I have a requirement to (very) quickly process strings of a limited range, tallying their values. The input file is of the form:
January 7
March 22
September 87
March 36
and so forth. Because the line widths are identical, I can simply read in a line with fread
reasonably fast, and I've developed a perfect hashing function which works, but I wanted to see if anyone could offer any advice on how to make it even faster. I'll profile each suggestion to see how it goes.
The hashing function is based on the month name to allow fast allocation of the value to a bucket.
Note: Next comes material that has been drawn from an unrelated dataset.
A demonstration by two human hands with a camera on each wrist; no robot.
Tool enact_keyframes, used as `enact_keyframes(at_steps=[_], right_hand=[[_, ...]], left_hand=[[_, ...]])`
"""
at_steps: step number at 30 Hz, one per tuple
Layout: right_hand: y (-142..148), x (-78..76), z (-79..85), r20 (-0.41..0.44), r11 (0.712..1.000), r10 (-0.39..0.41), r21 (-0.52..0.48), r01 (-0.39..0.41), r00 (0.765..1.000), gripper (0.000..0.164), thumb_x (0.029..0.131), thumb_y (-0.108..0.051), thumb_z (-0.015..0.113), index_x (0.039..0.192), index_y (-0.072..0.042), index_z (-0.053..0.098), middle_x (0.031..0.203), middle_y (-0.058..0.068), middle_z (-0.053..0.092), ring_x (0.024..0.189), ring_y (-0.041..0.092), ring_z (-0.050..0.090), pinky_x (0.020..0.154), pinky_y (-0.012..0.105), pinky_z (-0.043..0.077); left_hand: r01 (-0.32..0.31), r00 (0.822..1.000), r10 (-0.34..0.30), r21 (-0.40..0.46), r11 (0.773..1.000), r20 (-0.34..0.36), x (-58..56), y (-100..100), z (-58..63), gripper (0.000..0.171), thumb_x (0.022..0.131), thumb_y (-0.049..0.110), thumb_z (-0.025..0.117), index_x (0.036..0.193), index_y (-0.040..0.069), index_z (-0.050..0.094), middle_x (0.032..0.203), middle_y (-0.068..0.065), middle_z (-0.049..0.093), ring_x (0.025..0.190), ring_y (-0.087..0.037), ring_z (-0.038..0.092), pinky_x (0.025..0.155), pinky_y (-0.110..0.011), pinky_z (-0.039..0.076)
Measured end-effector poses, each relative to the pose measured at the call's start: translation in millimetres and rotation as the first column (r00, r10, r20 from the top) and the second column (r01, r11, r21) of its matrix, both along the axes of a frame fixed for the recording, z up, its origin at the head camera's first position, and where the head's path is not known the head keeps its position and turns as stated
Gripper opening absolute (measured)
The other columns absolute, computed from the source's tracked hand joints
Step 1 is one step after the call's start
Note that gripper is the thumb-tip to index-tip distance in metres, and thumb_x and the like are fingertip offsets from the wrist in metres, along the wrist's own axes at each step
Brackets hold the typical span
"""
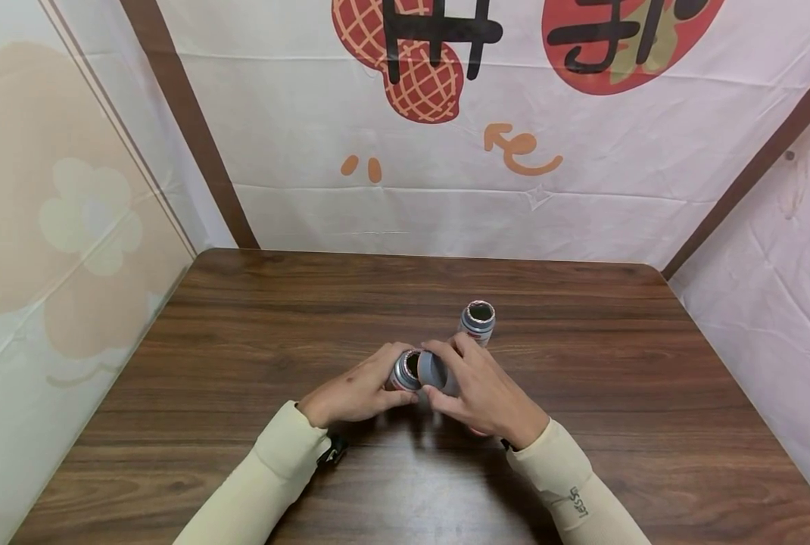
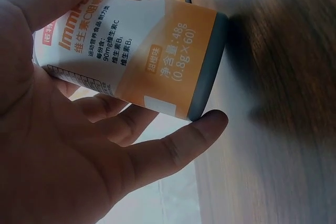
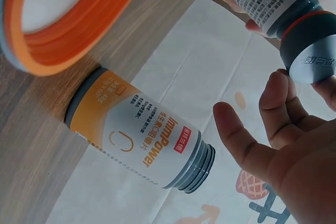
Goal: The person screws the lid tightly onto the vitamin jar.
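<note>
Left grip (image 1: 357, 390) clamps a bottle (image 2: 142, 51), right grip (image 1: 480, 390) a grey cap (image 1: 434, 370), with 1 uncapped bottle (image 3: 139, 127) and loose orange-lined cap (image 3: 73, 53) nearby

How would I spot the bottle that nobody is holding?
On the brown wooden table, look just beyond the right hand, toward the printed backdrop. There stands a white-and-orange bottle, upright, its dark mouth uncovered. Unlike the lookalike bottle in the left hand, where the right hand pinches a grey cap near the mouth, it stands free.
</note>
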State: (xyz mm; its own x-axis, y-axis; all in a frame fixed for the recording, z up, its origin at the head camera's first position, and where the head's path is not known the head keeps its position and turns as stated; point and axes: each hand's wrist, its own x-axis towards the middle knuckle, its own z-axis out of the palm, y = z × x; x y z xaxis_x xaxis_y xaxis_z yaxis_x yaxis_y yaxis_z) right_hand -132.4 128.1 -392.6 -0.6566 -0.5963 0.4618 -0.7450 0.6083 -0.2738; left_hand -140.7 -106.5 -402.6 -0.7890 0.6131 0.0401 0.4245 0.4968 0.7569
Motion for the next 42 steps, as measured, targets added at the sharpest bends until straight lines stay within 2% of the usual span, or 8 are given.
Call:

Bear with me here. I first figured out the minimal number of characters for a perfect hash:
January
February
March
April
May
June
July
August
September
October
November
December
Keep in mind that the months are all nine characters due to the fact I have the entire input line.
Unfortunately, there is no single column to mark a month unique. Column 1 duplicates J
, column 2 duplicates a
, column 3 duplicates r
, column 4 duplicates u
and columns 5 onwards duplicate <space>
(there are other duplicates but one is enough to prevent a single-column hash key).
However, by using the first and fourth column, I get the values Ju
, Fr
, Mc
, Ai
, M<space>
, Je
, Jy
, Au
, St
, Oo
, Ne
and De
, which are unique. There will be no invalid values in this file so I don't have to worry about incorrect buckets for the input data.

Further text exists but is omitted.